▸ **What to work on**
Output every line of the entries from the line containing "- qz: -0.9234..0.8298" through the last, exactly, with no other content.

▸ **Source information**

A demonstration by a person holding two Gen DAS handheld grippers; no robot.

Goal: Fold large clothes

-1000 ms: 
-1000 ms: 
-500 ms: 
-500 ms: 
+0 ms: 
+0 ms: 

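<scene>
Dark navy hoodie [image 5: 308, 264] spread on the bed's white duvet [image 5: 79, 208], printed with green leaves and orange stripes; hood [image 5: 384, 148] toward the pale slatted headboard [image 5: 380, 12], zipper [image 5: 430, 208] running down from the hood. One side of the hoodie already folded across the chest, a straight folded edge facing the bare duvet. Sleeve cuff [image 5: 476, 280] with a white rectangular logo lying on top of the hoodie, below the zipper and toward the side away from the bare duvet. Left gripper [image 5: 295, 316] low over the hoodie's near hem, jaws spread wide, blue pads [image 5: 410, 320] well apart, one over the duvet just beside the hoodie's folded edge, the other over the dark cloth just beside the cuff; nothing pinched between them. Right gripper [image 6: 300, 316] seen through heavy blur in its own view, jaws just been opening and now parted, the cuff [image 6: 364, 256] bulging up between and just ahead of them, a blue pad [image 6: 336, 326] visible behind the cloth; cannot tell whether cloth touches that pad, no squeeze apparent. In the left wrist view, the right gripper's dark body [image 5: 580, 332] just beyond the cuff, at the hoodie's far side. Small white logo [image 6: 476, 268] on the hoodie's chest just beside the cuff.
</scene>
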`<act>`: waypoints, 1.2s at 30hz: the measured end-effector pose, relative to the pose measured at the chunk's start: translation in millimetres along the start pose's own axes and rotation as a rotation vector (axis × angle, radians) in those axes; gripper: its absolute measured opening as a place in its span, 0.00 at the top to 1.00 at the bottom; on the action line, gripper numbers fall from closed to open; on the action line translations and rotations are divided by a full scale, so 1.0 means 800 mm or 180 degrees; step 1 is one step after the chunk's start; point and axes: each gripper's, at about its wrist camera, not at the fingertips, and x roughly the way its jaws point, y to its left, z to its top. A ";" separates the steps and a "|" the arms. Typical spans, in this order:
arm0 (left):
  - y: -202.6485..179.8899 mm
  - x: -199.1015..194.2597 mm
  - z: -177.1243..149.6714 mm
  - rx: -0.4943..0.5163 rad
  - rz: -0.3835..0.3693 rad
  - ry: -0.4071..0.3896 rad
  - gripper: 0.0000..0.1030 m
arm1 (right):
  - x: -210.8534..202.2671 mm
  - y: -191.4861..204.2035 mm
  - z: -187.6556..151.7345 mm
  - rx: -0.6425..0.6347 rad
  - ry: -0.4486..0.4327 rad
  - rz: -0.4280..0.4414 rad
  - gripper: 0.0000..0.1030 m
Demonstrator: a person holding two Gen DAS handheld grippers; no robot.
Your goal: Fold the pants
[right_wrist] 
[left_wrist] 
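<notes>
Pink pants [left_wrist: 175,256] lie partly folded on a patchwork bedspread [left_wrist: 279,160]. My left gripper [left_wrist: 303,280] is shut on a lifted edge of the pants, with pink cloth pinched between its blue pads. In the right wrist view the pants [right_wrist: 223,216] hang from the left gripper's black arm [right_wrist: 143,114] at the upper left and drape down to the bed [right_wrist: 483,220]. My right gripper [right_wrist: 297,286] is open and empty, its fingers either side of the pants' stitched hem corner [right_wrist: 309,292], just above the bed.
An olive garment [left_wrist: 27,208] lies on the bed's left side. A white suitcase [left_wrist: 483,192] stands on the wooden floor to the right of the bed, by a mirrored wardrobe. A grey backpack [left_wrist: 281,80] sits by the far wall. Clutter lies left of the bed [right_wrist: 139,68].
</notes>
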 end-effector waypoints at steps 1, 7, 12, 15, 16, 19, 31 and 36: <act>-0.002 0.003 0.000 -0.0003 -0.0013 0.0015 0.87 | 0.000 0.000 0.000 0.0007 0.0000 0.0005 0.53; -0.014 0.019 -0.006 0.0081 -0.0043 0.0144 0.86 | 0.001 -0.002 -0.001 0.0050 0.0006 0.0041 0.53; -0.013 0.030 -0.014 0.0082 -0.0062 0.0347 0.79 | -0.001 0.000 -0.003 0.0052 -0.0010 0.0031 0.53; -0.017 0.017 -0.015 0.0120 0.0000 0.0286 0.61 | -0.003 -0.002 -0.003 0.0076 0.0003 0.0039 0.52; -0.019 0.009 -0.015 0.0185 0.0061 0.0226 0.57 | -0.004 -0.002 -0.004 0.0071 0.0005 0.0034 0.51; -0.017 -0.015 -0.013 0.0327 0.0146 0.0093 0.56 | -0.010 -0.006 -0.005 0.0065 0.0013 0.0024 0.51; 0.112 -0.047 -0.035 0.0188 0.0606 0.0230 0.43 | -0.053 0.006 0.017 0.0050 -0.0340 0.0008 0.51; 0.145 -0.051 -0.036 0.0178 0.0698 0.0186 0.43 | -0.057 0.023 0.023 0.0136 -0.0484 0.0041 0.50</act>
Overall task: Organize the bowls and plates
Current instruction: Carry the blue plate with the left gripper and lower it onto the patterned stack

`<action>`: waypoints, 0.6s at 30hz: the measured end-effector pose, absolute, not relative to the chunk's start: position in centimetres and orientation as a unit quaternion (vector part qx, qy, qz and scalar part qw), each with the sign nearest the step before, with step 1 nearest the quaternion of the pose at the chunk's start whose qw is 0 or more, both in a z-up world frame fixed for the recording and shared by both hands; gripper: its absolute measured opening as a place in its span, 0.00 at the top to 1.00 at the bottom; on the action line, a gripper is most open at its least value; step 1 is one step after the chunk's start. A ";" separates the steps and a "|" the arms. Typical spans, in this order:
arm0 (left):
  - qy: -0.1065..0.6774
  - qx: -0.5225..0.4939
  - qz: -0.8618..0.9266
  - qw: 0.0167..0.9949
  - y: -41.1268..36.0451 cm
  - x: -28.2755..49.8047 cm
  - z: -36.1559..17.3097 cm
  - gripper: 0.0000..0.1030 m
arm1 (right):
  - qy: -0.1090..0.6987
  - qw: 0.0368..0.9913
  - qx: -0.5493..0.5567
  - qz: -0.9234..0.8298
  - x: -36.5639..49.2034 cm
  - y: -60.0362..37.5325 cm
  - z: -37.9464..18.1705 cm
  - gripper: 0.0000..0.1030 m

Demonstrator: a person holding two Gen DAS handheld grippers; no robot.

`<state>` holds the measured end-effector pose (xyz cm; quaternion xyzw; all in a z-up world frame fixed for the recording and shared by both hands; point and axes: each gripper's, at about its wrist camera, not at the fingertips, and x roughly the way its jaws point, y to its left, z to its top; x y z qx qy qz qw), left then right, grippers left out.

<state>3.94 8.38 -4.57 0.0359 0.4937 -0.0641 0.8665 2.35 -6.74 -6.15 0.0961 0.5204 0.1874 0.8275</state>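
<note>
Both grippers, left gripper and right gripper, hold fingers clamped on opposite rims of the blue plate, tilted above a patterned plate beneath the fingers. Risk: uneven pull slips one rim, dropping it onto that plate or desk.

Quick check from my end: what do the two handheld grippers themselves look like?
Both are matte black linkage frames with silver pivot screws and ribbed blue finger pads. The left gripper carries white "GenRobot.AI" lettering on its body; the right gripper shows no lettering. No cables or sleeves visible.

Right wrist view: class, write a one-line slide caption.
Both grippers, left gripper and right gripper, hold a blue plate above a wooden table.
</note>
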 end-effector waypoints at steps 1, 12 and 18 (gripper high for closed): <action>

▸ **Task output**
  - qz: -0.9234..0.8298
  - x: -36.5639..49.2034 cm
  - y: -60.0362..37.5325 cm
  - z: -37.9464..18.1705 cm
  - gripper: 0.0000..0.1030 m

Demonstrator: a person holding two Gen DAS handheld grippers; no robot.

`<state>` holds the measured end-effector pose (xyz cm; quaternion xyzw; all in a z-up world frame fixed for the recording and shared by both hands; point and axes: each gripper's, at about its wrist camera, not at the fingertips, and x roughly the way its jaws point, y to its left, z to its top; x y z qx qy qz qw), left then right, grippers left out.

<state>3.94 8.38 -4.57 0.0359 0.4937 -0.0641 0.8665 2.35 -6.74 -6.15 0.0961 0.5204 0.1874 0.8275</state>
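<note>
Both grippers, left gripper and right gripper, hold fingers clamped on opposite rims of the blue plate, tilted above a patterned plate beneath the fingers. Risk: uneven pull slips one rim, dropping it onto that plate or desk.

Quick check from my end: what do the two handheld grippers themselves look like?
Both are matte black linkage frames with silver pivot screws and ribbed blue finger pads. The left gripper carries white "GenRobot.AI" lettering on its body; the right gripper shows no lettering. No cables or sleeves visible.

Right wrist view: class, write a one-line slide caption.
Both grippers, left gripper and right gripper, hold a blue plate above a wooden table.
</note>
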 end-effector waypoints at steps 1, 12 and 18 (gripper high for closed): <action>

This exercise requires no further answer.